Calculation: Track the ratio in hours of an individual’s time spent on peer reviews vs feature development (or bug fixing). Frequency: Once per sprint Scale: Ratio of hours spent doing either activity. Successful Outcome: Comparing iterative peer review feedback cycles and merging of features vs feature development contribution and bug introduction potential. Where should you maximize your capacity in hours for sprint planning? As a reviewer and tech manager role or a task taker? An additional inspection of feature closure to task estimate needs to be taken into account.

Training Analysis

Proposed By: Andrew Babaian

Calculation: Count the number of explicit eslint and unit test errors Frequency: Once per feature story Scale: Absolute, incremental Successful Outcome: Detect areas of improvement and suggest follow-up training or documentation based on a supporting AI database. Rule errors (eslint) and interpreter errors (unit tests) are accumulated during the feature development life cycle, then analyzed by trained AI models to suggest the required follow-up training.

Jack of all Trades

Proposed By: Andrew Babaian

Calculation: Remaining Hours Inspection Frequency: Daily Scale: Absolute, incremental Successful Outcome: Shift capacity of resources where needed. Spikes, regression issues, and under-estimation may cause an increase of QA time that is needed to complete a sprint. Instead of pulling up features from the backlog for developers to work-on once they are free, shift roles to QA support to help close-out all testing of features for a completed sprint. This helps fulfill the sprint commitment, but also exposes developers to test-plans, automation scripts, and more thorough cross-browser testing.

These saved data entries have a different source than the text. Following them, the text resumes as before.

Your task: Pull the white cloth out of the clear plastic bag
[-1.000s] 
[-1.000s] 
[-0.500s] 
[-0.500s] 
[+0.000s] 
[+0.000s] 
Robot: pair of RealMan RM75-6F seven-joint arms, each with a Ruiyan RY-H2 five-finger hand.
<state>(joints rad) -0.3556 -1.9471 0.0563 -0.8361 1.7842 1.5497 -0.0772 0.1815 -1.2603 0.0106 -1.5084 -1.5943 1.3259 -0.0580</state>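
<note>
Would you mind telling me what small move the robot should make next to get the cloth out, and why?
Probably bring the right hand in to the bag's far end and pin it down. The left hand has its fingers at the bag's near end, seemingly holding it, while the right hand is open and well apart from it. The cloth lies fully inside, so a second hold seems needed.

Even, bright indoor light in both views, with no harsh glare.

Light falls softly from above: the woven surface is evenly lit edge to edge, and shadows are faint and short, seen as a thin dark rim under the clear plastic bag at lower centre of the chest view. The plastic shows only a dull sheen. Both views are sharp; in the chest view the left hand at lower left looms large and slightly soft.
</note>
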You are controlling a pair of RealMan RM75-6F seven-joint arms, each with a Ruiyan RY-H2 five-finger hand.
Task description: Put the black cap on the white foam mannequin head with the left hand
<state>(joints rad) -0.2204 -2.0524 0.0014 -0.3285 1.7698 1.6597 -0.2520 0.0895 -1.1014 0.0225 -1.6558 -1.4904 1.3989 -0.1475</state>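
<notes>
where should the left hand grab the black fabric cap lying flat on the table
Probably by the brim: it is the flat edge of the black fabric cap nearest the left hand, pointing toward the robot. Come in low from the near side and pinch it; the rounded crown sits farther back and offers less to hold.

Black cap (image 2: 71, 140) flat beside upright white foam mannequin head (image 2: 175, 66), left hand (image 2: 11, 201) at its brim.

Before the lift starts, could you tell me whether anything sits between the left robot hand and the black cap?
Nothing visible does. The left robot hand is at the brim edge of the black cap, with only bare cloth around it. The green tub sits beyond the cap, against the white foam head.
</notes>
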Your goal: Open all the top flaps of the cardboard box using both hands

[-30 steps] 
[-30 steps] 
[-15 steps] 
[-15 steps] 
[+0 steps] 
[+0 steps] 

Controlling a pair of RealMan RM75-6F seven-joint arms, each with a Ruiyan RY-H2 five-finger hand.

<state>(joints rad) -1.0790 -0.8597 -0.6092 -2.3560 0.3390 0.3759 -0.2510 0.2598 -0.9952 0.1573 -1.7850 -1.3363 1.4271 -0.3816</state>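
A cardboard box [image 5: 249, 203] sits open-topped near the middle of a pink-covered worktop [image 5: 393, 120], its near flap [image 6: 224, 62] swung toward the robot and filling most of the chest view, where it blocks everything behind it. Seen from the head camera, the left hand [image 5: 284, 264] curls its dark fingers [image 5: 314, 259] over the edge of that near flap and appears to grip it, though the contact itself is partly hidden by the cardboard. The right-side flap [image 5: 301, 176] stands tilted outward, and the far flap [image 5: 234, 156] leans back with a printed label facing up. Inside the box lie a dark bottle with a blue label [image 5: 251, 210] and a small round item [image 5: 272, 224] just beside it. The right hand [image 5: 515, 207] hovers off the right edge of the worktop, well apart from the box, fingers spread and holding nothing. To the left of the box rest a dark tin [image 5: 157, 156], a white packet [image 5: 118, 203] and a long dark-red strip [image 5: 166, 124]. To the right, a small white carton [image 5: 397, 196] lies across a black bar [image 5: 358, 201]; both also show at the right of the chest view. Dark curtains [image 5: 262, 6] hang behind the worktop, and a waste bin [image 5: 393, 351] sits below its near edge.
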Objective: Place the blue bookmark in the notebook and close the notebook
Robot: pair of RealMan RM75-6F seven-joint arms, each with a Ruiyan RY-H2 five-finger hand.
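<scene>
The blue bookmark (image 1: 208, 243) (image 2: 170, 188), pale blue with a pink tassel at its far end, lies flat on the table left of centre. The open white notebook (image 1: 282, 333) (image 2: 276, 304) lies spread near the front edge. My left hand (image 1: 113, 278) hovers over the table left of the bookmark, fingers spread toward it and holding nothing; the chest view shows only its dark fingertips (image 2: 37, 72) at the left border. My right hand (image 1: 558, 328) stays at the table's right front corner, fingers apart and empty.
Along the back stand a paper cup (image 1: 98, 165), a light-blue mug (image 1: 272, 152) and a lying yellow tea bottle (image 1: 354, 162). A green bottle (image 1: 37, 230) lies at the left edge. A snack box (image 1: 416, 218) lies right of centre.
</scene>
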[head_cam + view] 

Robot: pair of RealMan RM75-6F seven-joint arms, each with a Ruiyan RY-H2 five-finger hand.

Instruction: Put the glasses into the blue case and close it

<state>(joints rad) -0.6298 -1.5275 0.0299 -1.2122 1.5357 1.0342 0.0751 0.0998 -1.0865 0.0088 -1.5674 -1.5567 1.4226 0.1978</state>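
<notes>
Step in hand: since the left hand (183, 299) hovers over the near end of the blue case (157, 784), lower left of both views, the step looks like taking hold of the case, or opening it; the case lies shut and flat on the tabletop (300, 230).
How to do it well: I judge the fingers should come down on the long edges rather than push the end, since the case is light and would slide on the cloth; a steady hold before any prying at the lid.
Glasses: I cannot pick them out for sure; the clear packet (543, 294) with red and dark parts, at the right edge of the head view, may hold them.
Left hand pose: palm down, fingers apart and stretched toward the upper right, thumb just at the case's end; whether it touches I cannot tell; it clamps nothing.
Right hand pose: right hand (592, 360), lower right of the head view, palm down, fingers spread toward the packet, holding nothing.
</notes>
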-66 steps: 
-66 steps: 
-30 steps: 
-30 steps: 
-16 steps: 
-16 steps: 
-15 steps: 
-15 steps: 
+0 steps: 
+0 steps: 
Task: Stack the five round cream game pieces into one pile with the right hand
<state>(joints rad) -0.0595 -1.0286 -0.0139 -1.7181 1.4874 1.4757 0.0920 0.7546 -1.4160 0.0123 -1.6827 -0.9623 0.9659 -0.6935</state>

Measure Meam Time to Repair (MTTR)

Proposed By: Eswara K Palakollu

Calculated: Measure MTTR effectively and calcualte benefits of improving MTTR and continuous improvement mindset. Frequency: Calculated continuously Scale: Measure in production and leverage Chaos Monkey Successful Outcome: Preferring MTTR over MTBF will help organisations to build continous learning and continuous improvement mindset. It will positively affect business outcomes with continuous deployments to production.

Measure cost of delay to help product owners to prioritise tasks

Proposed By: Eswara K Palakollu

Calculated: Measure cost of delay of features due to slow route to live processes post DOD. Frequency: Every sprit for every JIRA item Scale: Predict sales based on past sales data or based on projected data every sprint Successful Outcome: Cost of delay is not often calculated and features completed sit in test environments for months before hitting production. Predicting the cost of delay will help priortise product owners and system owners to take necesary actions to realise the business value quickly.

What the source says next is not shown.